Find the word "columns" in the listing. Copy out each line where it occurs.

^^^^

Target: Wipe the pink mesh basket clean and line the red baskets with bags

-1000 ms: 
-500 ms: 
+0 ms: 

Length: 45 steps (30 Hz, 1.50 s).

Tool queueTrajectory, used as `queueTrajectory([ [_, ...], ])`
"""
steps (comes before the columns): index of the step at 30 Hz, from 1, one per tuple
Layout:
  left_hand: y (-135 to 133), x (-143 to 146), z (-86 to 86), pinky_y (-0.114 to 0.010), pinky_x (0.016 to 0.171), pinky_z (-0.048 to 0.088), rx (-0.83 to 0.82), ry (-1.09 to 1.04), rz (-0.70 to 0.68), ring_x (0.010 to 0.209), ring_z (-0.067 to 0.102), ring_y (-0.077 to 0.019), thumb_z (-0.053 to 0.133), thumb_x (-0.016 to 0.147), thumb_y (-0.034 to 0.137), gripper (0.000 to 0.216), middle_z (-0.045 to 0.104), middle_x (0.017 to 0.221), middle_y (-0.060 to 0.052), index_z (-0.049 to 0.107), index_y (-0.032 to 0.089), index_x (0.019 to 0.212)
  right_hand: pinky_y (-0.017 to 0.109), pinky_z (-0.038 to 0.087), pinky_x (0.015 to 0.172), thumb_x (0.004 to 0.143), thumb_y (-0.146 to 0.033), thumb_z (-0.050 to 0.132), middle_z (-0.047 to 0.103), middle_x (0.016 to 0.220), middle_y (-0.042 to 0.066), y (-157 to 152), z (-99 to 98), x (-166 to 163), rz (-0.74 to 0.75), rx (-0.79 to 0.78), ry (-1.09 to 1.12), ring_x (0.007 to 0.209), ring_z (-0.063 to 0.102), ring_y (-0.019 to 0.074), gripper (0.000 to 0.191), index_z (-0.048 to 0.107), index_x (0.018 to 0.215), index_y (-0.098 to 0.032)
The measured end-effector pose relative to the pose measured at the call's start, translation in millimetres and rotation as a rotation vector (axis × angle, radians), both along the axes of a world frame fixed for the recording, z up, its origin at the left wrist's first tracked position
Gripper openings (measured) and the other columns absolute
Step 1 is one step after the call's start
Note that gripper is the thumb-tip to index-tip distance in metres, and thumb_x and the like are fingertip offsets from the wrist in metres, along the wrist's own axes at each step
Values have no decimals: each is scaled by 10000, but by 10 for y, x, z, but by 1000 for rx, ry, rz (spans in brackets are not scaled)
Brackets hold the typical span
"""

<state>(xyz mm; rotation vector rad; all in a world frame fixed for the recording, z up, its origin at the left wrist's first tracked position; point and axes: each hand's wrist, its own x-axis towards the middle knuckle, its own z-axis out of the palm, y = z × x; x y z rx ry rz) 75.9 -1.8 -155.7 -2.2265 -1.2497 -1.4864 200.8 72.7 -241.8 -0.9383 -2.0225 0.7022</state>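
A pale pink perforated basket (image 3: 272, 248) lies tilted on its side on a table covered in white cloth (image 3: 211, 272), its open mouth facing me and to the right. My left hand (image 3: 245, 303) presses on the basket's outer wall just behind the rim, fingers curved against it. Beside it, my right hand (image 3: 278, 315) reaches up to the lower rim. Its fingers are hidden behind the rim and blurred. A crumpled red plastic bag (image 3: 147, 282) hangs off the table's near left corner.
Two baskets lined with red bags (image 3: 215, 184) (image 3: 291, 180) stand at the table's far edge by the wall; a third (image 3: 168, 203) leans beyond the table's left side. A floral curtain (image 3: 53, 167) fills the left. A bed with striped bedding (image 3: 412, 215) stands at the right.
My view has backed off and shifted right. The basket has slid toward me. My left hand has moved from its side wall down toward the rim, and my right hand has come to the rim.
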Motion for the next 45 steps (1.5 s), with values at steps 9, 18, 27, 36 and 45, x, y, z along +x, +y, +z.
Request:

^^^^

## Result of the exercise
steps (comes before the columns): index of the step at 30 Hz, from 1, one per tuple
Gripper openings (measured) and the other columns absolute

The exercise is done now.